» **WHAT YOU SHOULD DO**
Reproduce the section of the listing that begins at the line containing "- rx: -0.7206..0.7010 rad" and finishes at the line containing "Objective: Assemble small". Include both end lines and nothing beyond them.

» **SUPPLIED RECORDS**

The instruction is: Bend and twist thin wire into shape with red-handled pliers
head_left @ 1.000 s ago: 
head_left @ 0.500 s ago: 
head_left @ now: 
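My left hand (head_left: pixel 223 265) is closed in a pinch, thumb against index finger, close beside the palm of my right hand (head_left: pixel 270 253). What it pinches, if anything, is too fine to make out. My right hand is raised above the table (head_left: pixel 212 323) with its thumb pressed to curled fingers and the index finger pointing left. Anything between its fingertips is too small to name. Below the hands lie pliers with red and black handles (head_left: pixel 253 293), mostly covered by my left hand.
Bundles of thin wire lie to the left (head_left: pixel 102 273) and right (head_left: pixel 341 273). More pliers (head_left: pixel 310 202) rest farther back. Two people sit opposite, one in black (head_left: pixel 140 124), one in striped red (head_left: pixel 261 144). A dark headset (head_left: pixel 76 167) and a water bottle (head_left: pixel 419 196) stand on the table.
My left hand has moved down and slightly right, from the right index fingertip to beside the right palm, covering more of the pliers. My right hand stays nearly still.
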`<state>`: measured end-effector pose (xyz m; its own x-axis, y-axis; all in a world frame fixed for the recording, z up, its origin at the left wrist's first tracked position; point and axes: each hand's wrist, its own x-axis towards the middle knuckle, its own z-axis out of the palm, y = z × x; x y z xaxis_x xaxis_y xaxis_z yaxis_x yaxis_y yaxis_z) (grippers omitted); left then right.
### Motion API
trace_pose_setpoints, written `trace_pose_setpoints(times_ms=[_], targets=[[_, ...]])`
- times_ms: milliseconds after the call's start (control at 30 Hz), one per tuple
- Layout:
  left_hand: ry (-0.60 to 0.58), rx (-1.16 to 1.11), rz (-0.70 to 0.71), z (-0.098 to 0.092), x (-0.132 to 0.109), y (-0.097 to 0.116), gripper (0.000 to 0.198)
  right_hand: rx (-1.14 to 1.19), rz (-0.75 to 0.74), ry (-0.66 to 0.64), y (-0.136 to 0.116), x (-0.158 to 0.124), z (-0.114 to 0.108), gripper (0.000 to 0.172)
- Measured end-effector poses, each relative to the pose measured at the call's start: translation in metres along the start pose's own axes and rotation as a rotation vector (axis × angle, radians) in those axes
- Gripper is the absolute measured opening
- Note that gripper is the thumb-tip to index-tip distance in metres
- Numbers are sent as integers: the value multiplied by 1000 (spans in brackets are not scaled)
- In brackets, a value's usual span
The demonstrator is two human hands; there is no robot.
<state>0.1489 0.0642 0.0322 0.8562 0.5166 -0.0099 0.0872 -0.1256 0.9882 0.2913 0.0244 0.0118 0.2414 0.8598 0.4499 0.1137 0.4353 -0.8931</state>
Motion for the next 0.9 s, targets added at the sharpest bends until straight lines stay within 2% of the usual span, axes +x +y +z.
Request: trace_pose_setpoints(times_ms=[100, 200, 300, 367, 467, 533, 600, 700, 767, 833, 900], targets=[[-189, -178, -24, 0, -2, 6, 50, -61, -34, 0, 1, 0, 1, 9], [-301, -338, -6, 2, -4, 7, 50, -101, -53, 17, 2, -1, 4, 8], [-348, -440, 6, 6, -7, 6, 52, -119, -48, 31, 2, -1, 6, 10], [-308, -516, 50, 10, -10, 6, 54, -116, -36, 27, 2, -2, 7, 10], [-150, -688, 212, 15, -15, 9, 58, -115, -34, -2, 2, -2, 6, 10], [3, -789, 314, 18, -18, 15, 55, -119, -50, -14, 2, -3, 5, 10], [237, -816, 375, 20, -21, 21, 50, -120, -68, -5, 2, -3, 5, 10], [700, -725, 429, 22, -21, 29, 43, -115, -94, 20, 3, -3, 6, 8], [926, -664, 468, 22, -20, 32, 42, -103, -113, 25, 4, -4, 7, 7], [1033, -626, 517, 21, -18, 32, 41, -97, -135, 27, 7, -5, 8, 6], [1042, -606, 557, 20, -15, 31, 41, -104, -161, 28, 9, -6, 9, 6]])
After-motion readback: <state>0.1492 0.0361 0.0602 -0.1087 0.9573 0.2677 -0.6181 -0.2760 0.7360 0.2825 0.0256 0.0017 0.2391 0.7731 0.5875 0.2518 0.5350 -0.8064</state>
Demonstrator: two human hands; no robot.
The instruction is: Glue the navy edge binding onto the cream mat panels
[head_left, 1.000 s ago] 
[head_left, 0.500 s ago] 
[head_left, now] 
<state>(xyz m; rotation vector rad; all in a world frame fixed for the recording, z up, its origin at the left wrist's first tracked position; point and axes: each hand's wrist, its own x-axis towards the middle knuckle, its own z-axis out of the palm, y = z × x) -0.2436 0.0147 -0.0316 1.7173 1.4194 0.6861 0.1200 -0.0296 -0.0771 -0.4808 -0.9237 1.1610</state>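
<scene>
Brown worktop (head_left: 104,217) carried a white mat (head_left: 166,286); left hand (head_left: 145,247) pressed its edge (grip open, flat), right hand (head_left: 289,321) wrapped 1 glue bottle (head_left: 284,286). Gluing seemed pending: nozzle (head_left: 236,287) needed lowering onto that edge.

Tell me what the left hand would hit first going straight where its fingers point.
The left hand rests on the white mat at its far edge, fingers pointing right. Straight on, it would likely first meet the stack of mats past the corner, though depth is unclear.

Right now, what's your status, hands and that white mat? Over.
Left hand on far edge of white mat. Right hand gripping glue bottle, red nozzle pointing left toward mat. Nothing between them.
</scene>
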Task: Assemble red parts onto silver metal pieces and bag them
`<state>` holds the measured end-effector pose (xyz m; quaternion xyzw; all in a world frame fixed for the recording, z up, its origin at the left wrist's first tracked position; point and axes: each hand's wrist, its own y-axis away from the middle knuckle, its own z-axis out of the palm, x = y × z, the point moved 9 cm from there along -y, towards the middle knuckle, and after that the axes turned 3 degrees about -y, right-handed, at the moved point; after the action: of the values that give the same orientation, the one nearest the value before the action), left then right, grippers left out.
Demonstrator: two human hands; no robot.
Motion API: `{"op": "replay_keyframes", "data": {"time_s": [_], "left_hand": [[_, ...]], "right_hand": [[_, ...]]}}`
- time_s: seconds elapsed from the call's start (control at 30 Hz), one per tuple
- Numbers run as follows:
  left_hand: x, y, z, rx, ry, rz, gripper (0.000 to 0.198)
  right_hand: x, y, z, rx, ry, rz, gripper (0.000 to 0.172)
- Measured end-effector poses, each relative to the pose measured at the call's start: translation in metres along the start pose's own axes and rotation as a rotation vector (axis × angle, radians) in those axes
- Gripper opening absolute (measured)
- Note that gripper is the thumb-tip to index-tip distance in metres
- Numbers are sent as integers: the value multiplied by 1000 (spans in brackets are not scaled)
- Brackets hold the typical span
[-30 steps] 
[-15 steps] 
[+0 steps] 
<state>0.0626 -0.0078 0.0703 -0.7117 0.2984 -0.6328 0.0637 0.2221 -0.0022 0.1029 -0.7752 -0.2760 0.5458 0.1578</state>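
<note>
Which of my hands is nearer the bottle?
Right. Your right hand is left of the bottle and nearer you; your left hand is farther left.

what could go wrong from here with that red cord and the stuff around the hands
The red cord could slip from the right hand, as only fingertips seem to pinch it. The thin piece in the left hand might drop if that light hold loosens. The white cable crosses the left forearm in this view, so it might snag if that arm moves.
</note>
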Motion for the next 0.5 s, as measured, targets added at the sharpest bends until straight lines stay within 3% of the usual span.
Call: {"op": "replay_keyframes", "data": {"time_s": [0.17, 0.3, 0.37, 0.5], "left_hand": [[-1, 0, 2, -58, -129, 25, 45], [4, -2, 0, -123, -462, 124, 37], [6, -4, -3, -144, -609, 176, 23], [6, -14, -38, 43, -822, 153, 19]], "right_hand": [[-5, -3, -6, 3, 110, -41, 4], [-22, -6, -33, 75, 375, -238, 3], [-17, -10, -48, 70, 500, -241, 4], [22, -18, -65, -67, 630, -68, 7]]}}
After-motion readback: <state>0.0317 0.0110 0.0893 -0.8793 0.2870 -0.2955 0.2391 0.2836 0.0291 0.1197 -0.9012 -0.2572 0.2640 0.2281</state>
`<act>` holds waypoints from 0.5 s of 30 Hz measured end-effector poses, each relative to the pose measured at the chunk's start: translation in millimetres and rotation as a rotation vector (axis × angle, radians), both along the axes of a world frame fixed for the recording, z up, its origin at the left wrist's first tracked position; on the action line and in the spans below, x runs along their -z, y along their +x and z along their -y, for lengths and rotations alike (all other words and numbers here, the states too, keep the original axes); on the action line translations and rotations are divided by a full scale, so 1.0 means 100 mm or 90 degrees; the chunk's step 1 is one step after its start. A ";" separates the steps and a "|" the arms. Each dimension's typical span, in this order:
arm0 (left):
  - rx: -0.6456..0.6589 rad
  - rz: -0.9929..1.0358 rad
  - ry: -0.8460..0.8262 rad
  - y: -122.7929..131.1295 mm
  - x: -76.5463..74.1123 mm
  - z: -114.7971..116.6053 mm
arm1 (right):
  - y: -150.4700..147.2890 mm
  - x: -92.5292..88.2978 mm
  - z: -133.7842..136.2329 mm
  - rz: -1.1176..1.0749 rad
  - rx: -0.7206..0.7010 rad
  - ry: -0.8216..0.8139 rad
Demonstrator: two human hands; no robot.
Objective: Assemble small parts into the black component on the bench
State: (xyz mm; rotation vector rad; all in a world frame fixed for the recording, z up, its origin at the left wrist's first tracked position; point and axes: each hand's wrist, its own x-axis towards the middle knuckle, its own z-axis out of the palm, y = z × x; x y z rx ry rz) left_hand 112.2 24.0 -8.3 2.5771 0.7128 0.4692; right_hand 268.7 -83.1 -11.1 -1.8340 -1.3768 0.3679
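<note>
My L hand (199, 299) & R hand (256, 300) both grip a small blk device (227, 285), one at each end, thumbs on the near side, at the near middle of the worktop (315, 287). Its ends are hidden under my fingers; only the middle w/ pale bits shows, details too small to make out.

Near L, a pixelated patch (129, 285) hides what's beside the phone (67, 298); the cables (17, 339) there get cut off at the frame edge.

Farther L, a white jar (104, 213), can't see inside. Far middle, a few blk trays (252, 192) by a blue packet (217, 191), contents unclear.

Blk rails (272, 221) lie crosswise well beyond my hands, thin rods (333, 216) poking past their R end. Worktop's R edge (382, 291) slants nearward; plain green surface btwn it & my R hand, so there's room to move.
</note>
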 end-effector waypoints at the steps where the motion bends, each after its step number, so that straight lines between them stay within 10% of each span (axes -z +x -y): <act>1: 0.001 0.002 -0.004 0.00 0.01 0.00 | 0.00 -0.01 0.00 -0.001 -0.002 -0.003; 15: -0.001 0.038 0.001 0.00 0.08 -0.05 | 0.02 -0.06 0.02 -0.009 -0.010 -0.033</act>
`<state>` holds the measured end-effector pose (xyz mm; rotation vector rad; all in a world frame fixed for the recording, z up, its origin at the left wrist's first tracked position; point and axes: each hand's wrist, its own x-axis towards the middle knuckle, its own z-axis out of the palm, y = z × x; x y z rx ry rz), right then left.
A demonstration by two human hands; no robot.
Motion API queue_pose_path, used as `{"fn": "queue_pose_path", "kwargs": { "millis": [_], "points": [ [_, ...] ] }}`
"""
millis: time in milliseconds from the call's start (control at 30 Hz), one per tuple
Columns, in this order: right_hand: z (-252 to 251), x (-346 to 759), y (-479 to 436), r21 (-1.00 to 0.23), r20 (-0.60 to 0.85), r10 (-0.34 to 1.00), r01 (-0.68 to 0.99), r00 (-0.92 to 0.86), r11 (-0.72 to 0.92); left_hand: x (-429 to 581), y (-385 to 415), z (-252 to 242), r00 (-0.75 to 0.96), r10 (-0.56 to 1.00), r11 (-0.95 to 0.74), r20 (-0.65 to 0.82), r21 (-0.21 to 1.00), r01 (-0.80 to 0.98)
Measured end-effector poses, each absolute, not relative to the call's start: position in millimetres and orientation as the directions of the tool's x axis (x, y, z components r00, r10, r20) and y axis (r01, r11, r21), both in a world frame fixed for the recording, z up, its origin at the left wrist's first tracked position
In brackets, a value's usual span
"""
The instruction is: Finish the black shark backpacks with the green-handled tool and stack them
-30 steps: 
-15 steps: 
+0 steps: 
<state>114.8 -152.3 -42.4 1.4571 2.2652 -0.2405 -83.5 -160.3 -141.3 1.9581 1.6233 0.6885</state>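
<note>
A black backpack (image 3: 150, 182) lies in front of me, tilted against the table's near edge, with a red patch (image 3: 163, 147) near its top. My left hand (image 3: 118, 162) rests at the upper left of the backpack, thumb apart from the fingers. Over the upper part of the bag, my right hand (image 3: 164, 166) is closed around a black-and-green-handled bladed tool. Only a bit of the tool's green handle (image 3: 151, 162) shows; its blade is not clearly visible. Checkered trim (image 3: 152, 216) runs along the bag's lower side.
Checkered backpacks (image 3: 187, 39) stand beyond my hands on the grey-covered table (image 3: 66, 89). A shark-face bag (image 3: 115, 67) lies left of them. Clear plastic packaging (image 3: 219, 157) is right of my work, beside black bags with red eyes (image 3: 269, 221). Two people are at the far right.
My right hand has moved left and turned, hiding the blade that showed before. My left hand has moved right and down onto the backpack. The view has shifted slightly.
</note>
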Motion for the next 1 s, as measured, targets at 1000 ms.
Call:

» **WRITTEN RESPONSE**
  - rx: -0.7206..0.7010 rad
  - ry: -0.8216..0.8139 rad
Demonstrator: two human hands; no robot.
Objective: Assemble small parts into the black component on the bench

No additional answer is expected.